Dana Ferine, an assistant public information officer with the DEC, said the split would “[allow] for earlier remedial action in areas that would otherwise be co-dependent on a unified development schedule.”
Though the sites would have separate remediation plans, Ferine said the Brownfield program “ensures consistency of intended uses across property lines,” and that both parcels would be held to the same standards.
“I know the main concern people have is, OK, you do [Parcel A], and then the rest of it’s never going to happen,” de la Uz said. “That is absolutely not the plan here. The entire site needs to be cleaned up in order for Gowanus Green in its full vision to be delivered.”
DEC has not yet issued a decision on the application. Despite that, earlier this month, the development team submitted a proposed supplemental cleanup plan for the smaller Parcel A site.
“We’re still thinking about it,” Gugliemli said. “In the meantime, we wanted the public to look at what the proposed work plan would be if we were to approve that amendment and create that site.”
The 10,000-page document outlines what’s already been done at the site and what would be done if the split were approved. A public meeting on the proposal will be held on March 25 at 7 p.m.
With much uncertain, Gowanus Green inches forward
With both the split and the cleanup proposal still in flux, developers are confident that Building A will be moving forward soon. De La Uz said they hope to close on funding by June 2026.
At the March 12 meeting, she put forward a timeline for construction and remediation. If the split and new clean-up plan are approved, supplemental remediation at Parcel A would begin later this year. Additional clean up for Parcel B — the larger plot, which will house buildings B-F, the school and the park — would start at the same time.

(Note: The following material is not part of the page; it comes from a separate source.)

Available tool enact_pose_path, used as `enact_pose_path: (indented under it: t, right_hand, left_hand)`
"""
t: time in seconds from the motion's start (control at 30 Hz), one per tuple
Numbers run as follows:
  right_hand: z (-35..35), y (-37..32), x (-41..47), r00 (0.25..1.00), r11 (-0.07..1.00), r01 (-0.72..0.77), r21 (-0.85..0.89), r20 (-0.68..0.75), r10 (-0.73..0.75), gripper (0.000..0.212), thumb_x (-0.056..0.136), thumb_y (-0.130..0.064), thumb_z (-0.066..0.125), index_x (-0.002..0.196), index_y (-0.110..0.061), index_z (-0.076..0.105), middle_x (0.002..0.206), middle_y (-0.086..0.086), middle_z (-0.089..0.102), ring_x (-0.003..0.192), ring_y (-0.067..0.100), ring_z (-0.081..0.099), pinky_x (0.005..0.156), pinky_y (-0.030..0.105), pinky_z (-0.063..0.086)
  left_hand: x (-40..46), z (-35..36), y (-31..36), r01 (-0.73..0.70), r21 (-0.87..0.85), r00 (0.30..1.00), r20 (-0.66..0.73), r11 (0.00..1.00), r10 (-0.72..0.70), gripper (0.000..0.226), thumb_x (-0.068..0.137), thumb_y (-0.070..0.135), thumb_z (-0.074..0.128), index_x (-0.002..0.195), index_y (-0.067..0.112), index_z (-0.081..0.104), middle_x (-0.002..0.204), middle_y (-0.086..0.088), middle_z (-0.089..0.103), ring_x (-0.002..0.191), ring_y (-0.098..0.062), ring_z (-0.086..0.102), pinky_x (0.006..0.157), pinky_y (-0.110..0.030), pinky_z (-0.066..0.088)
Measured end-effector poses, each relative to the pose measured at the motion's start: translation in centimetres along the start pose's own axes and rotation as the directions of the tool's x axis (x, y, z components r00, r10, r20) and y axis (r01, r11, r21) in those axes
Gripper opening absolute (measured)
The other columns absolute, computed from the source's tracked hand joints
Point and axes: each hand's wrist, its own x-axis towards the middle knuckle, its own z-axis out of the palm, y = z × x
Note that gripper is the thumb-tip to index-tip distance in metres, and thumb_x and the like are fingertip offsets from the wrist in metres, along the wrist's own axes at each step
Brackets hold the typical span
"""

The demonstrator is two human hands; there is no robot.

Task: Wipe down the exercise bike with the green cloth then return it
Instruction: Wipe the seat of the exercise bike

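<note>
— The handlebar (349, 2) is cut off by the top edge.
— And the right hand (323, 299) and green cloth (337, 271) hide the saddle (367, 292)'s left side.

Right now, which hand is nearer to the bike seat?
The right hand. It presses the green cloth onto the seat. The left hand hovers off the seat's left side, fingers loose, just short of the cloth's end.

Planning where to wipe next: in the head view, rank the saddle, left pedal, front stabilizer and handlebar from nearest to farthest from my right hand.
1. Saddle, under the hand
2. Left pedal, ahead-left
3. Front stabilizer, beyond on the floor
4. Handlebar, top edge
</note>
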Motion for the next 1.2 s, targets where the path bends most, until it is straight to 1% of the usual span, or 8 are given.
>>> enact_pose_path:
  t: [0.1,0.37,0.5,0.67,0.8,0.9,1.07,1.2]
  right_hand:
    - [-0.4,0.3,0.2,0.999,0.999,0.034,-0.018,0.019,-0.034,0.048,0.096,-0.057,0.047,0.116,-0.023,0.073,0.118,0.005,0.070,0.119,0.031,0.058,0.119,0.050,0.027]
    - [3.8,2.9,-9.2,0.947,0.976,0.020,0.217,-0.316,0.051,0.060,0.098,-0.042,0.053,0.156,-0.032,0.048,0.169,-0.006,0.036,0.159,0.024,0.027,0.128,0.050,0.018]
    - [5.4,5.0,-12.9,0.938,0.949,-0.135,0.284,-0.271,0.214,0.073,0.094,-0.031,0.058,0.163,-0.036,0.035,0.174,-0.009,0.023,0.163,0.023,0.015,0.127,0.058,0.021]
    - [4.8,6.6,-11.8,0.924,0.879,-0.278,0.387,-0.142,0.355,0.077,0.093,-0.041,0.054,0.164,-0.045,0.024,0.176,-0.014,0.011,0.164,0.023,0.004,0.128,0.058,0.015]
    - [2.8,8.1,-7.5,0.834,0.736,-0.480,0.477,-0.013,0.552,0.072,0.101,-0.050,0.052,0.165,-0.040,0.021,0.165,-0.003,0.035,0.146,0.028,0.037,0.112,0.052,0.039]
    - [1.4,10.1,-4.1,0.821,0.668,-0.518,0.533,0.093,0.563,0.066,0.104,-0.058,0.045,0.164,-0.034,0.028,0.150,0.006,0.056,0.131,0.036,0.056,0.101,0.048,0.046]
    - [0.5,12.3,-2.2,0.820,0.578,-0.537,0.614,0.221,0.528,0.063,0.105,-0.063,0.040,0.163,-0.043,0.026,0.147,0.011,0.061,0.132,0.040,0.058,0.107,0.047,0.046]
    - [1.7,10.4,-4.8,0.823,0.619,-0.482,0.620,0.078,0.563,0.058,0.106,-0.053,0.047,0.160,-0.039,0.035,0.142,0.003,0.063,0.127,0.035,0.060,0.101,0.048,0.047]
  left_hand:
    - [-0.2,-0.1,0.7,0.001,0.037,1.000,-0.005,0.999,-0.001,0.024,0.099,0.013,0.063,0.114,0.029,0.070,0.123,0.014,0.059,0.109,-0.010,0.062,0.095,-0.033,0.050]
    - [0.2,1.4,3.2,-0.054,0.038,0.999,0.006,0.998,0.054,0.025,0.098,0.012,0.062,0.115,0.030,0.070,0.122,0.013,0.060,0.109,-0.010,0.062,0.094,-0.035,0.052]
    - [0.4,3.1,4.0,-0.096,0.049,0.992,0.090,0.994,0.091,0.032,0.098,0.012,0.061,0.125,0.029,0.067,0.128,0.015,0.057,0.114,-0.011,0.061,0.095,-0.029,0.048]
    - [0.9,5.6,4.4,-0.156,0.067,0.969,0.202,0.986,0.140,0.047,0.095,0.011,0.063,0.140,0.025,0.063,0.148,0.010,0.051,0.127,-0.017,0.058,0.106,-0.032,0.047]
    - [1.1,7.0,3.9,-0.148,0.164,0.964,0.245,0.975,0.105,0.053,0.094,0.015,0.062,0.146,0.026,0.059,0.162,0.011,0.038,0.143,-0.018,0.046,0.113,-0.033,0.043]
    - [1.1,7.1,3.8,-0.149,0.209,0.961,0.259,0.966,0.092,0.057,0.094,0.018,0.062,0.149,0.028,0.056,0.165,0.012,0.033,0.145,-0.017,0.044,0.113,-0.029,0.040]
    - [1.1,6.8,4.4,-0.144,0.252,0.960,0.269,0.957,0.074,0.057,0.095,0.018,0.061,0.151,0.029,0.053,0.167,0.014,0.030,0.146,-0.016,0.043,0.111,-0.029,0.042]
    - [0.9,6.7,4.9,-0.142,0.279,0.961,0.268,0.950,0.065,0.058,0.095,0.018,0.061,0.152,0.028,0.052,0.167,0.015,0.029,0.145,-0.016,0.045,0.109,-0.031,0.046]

Some construction work for Building A would run concurrently with remediation, de la Uz explained. The building’s foundation will include a sub-slab depressurization system to prevent any remaining hazardous gases from leaching into the building itself, and installation of the system will overlap with clean-up.
Remediation for Parcel A would wrap up in 2027, and construction of Building A would start in 2028. The building would be ready to welcome residents in early 2029.
Remediation at Parcel B would also wrap up in 2027, but construction timelines for the remaining buildings vary.
“The goal here is to have construction of the six buildings from 2026-2031,” de la Uz said. “That’s going to be dependent, of course, on the availability of subsidy and financing from the City of New York.”
Editor’s note: A version of this story originally ran in Brooklyn Paper. Click here to see the original story.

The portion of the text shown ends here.